(Stored items from a collection)
◇ ◇ ◇ ◇ ◇ ◇ ◇
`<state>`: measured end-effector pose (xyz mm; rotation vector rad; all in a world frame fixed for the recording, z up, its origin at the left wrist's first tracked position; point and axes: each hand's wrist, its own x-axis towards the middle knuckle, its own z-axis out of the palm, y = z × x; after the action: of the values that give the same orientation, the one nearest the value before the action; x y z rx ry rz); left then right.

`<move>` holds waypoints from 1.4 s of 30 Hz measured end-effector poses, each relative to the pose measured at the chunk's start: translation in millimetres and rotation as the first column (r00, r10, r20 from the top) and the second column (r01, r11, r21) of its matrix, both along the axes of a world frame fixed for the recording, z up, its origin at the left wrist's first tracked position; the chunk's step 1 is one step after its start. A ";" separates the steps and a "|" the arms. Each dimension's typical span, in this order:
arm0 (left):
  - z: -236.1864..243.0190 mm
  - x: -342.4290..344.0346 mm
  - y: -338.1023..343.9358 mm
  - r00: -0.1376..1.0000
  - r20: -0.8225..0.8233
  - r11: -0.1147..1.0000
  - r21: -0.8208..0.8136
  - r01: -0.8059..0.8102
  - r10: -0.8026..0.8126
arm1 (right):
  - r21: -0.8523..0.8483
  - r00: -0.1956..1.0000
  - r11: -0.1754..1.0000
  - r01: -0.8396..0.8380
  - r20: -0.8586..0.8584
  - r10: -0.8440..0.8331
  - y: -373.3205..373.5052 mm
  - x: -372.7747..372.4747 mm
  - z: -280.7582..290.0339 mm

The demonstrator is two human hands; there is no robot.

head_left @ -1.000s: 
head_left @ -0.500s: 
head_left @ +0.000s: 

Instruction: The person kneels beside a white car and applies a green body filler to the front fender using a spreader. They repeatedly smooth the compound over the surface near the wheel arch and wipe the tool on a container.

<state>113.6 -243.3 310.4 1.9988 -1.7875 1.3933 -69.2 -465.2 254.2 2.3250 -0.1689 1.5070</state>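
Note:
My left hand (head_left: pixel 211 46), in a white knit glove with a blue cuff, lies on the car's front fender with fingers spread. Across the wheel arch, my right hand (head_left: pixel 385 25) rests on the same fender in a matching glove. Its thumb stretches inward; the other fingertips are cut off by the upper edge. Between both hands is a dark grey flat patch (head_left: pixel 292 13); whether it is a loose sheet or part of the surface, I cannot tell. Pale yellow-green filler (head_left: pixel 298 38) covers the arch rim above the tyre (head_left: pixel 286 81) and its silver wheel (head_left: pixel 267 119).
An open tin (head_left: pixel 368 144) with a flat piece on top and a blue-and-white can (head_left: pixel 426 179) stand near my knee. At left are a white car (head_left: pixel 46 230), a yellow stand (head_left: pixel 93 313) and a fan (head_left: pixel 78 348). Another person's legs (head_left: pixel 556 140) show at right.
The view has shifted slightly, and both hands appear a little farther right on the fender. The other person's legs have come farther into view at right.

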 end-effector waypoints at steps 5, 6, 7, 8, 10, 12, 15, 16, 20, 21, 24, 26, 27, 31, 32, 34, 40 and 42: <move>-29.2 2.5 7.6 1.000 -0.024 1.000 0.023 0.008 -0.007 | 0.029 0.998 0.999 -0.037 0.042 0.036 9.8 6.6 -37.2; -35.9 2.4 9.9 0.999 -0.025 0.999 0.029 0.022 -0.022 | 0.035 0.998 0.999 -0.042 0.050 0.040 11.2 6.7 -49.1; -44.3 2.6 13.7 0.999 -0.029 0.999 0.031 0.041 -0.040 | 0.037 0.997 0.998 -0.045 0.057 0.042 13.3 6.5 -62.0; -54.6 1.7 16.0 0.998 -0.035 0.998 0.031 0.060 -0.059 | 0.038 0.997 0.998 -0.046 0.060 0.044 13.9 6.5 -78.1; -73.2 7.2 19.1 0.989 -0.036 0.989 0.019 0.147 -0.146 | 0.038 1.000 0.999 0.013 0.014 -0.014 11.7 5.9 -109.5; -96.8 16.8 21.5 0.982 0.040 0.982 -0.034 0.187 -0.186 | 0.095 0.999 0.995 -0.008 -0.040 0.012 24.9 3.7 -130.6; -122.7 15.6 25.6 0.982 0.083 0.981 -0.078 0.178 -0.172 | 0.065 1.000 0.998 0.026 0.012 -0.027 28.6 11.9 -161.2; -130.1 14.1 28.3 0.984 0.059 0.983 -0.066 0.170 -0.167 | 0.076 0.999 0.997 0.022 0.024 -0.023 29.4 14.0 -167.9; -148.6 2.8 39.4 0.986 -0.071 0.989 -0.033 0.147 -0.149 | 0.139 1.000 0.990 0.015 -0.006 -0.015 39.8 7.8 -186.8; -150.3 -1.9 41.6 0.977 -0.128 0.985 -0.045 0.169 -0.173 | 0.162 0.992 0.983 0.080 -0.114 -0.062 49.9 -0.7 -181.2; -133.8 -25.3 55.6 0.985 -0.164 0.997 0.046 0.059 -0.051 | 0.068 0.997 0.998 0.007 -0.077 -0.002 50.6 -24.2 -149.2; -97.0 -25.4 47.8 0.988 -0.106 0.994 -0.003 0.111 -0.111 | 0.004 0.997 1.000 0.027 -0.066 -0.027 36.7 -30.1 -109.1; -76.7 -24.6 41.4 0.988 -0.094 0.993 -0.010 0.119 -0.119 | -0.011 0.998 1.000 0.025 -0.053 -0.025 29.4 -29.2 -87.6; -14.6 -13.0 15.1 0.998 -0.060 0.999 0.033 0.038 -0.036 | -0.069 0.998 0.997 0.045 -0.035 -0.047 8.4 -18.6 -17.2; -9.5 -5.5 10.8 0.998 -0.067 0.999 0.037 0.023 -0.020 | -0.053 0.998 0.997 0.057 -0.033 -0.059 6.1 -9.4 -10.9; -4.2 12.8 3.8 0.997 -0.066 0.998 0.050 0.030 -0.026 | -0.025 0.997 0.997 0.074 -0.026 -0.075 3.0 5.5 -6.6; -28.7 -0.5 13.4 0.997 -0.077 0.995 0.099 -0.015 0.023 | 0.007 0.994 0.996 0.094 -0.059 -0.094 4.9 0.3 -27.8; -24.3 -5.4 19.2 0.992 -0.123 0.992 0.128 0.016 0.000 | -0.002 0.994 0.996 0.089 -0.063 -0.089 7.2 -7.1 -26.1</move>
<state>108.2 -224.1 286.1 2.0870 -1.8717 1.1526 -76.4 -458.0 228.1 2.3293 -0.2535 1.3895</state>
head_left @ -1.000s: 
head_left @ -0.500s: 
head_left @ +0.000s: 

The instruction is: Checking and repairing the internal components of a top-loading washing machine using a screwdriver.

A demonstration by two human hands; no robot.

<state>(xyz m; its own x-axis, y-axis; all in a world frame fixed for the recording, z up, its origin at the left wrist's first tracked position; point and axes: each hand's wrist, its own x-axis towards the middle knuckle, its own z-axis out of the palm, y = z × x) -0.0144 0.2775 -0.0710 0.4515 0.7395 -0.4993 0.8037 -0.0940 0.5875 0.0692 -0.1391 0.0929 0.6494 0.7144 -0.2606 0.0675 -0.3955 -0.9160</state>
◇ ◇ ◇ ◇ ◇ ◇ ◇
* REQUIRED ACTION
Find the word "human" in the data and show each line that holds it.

* RESULT
The demonstrator is two human hands; there is no robot.
A demonstration by two human hands; no robot.

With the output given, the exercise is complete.